# Tomato Hentai's art and junk



## Deleted User (Aug 27, 2016)

*I WILL ONLY DO SOME OF THE REQUESTS I GET, PLEASE DON'T GET UPSET IF I DON'T DO YOURS*
I just recently started drawing again so I decided to make a thread for my art
I'll start off with two things I just drew
A picture of a stupid Sonic OC I made when I was younger






And an Umbreon


----------



## FAST6191 (Aug 27, 2016)

*locks thread*
Does not want to invite pictures of Tomato Hentai's "junk".

Nice shading, the eyes on the first one scare me as they presumably know I touch myself at lunchtimes but one day I will learn shading like that.


----------



## CeeDee (Aug 27, 2016)

draw me a... me


----------



## VinsCool (Aug 27, 2016)

This Umbreon is adorable.


----------



## Xenon Hacks (Aug 27, 2016)

You have nothing on Coldsteel The Hedgeheg


----------



## VinsCool (Aug 27, 2016)

Xenon Hacks said:


> You have nothing on Coldsteel The Hedgeheg


Lol I know exactly where this was originally posted. Cringe goldmine too.


----------



## Deleted User (Aug 27, 2016)

CeeDee said:


> draw me a... me


'kay





--------------------- MERGED ---------------------------



Xenon Hacks said:


> You have nothing on Coldsteel The Hedgeheg


Still a better Sonic OC than Akai Dalia ;O;


----------



## omgpwn666 (Aug 27, 2016)

I really expected tomato related stuff.


----------



## Deleted User (Aug 27, 2016)

omgpwn666 said:


> I really expected tomato related stuff.

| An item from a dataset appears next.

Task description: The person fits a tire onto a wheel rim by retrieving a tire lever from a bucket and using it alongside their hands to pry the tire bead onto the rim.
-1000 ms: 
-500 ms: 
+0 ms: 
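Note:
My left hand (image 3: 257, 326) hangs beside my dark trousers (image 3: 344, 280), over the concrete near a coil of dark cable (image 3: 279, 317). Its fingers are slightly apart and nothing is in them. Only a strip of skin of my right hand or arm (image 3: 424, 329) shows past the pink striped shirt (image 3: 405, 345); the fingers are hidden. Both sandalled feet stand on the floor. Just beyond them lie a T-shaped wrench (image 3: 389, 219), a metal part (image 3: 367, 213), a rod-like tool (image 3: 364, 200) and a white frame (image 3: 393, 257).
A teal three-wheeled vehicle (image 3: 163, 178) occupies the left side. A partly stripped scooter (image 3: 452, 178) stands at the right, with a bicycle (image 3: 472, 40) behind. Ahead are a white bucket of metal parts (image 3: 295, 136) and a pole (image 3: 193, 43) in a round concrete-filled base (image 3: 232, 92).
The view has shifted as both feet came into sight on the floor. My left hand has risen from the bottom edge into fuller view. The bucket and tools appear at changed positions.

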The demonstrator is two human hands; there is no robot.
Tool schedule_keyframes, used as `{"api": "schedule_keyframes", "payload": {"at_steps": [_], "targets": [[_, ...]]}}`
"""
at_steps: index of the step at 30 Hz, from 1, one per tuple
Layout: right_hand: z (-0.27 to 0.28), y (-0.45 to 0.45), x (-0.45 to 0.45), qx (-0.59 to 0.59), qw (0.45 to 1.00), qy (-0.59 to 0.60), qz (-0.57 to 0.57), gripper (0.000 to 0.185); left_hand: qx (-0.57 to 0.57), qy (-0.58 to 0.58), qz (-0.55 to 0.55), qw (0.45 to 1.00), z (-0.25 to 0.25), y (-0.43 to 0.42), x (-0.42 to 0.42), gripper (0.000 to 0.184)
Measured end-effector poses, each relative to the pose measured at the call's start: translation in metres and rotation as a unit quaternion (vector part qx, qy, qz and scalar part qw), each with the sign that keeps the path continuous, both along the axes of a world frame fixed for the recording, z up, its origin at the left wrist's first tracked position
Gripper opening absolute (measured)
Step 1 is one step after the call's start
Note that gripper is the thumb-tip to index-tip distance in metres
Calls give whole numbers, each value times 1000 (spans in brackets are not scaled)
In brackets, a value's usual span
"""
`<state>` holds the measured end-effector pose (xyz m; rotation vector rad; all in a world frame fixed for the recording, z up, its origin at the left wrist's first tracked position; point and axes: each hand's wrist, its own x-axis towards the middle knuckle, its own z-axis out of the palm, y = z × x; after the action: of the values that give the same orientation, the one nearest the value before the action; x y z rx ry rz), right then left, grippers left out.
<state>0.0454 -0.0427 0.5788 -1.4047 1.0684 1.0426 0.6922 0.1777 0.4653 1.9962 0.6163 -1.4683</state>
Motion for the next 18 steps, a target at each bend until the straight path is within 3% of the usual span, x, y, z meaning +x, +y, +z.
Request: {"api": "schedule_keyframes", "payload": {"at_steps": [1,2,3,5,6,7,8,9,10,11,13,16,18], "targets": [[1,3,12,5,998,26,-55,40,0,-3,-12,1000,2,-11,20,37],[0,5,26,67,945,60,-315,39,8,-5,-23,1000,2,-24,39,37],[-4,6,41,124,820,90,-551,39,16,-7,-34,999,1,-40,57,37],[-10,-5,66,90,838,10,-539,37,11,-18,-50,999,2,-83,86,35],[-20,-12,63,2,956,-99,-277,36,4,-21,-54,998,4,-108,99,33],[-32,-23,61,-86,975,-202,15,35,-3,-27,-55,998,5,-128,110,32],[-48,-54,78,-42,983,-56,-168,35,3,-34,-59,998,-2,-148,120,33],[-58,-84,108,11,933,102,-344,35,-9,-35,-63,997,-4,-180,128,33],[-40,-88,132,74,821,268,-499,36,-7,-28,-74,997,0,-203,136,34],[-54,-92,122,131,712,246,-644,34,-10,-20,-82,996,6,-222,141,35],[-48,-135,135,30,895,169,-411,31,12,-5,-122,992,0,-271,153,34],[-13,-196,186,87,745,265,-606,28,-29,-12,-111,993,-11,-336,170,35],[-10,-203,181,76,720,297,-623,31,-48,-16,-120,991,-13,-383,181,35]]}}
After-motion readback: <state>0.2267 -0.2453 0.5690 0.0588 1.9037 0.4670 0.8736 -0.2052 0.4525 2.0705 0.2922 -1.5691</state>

Well, I could draw a tomato.


----------



## DiscostewSM (Aug 27, 2016)

Dang, I was expecting tomato hentai.


----------



## Bubsy Bobcat (Aug 28, 2016)

brb stealing your shading skills


----------



## Zyteus (Aug 28, 2016)

I want you to draw my profile pic. Let your imagination run wild.


----------



## The Real Jdbye (Aug 28, 2016)

Tomato Hentai said:


> I just recently started drawing again so I decided to make a thread for my art
> I'll start off with two things I just drew
> A picture of a stupid Sonic OC I made when I was younger
> 
> ...


I love them, could you draw me a fuzzy dragon?


----------



## angelus kun (Aug 28, 2016)

i like your umbreon hehe


----------



## CeeDee (Aug 28, 2016)

Tomato Hentai said:


> 'kay


WOW! Thanks! This looks really nice!

did i get sonic boom legs


----------



## Deleted User (Aug 28, 2016)

I added this to the OP


Tomato Hentai said:


> *I WILL ONLY DO SOME OF THE REQUESTS I GET, PLEASE DON'T GET UPSET IF I DON'T DO YOURS*





The Real Jdbye said:


> I love them, could you draw me a fuzzy dragon?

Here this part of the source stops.